### Problem
Return all lines of the listing below that carry the word "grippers".
**** Data provided ****
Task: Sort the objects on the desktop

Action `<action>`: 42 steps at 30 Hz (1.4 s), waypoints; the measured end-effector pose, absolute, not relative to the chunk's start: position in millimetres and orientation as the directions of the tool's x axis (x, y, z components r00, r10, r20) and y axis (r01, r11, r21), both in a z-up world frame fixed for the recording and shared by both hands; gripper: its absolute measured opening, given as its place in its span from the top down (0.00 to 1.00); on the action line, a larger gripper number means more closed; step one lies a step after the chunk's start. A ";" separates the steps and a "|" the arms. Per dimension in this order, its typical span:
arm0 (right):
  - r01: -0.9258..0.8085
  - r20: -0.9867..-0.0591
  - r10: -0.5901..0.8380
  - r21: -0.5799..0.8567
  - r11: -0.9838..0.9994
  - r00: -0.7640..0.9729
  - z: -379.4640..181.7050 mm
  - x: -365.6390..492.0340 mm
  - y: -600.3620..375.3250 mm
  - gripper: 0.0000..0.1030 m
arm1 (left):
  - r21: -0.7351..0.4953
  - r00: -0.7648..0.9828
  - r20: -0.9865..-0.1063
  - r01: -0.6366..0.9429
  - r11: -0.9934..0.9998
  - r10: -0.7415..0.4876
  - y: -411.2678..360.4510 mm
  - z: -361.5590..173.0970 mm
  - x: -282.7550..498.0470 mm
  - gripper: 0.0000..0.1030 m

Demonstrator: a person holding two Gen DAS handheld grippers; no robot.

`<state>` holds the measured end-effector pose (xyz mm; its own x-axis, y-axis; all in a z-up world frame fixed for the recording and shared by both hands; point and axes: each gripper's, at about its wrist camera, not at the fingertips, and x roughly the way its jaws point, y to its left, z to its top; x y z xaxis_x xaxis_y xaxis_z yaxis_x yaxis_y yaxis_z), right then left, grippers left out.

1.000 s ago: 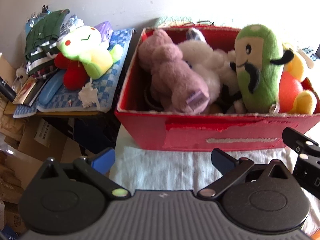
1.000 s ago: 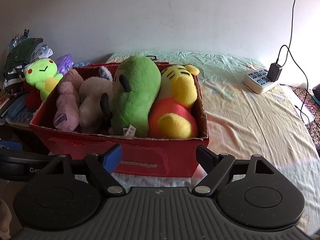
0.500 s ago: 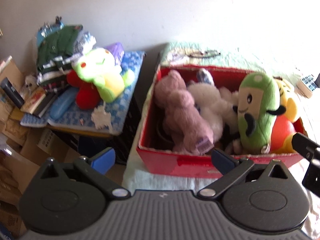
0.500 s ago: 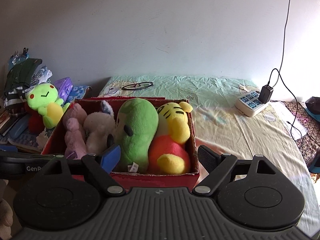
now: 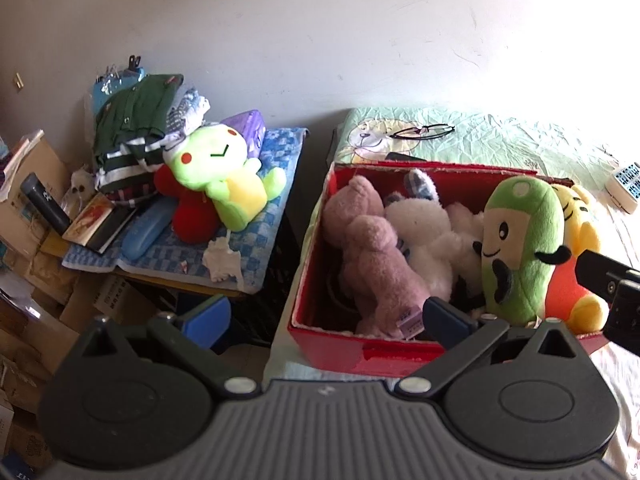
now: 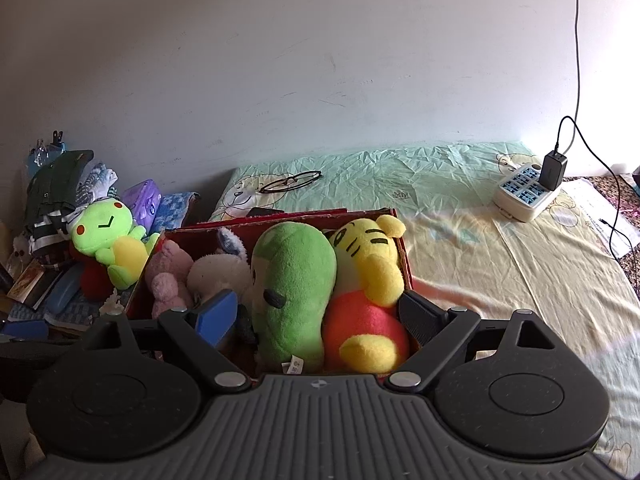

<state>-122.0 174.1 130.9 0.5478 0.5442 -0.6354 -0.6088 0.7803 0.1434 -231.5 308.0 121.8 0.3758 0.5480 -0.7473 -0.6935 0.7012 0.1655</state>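
We hold both claws empty | left claw [image 5: 326,308] wide; right claw [image 6: 318,314] opening, gripping nothing | red box [image 6: 280,216] of plush toys ahead, below | frog plush [image 5: 224,178] on desk, leftward, nearer left claw

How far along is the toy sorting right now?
Done: four soft toys sit in the red box, among them the green one and the yellow tiger. In hand: nothing; the left gripper is open and empty, and the right gripper is opening, with nothing gripped. Left: the green frog toy lies on the side table.
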 end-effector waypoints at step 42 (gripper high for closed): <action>-0.568 -0.696 0.517 0.188 0.801 0.498 105.9 -84.1 189.8 0.24 | 0.217 0.307 -0.798 -0.657 0.722 0.519 322.8 90.4 -175.1 0.01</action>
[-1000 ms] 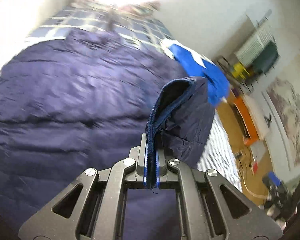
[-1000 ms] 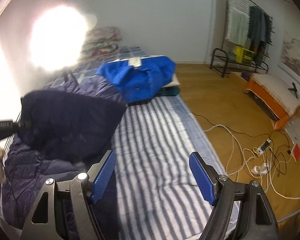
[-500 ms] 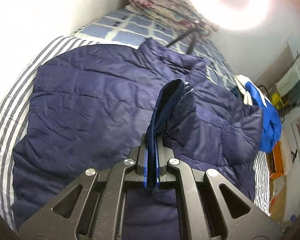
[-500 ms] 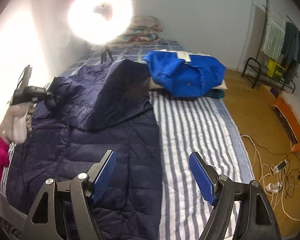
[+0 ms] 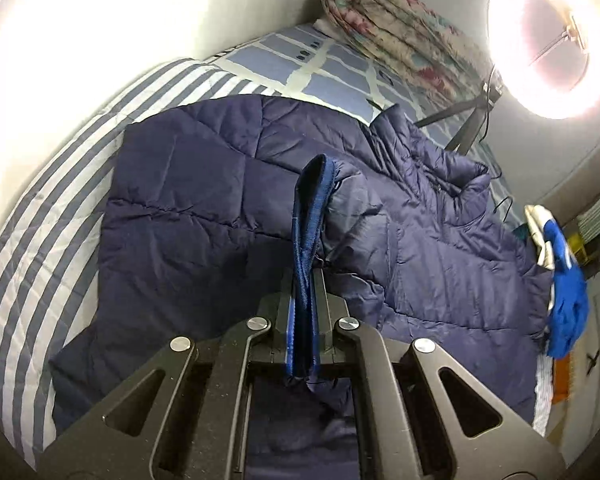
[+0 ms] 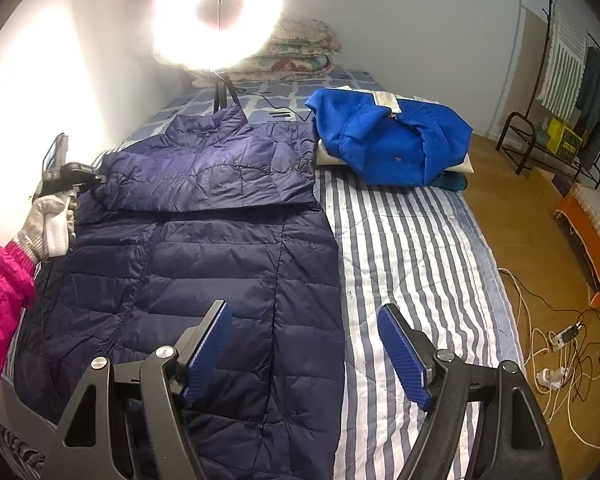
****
### Your response
Demonstrator: a person holding two Gen DAS handheld grippers; no robot.
`<state>` holds the measured end-effector pose (xyz mm; its own x-axis, y-axis; all in a z-up world frame fixed for the recording and shared by both hands; point and axes: each gripper's, at about its wrist camera, not at the fingertips, and x roughly the way its jaws point, y to its left, z to its top; x y z xaxis_x xaxis_y xaxis_z yaxis_x yaxis_y yaxis_z), right then left, grippers left out.

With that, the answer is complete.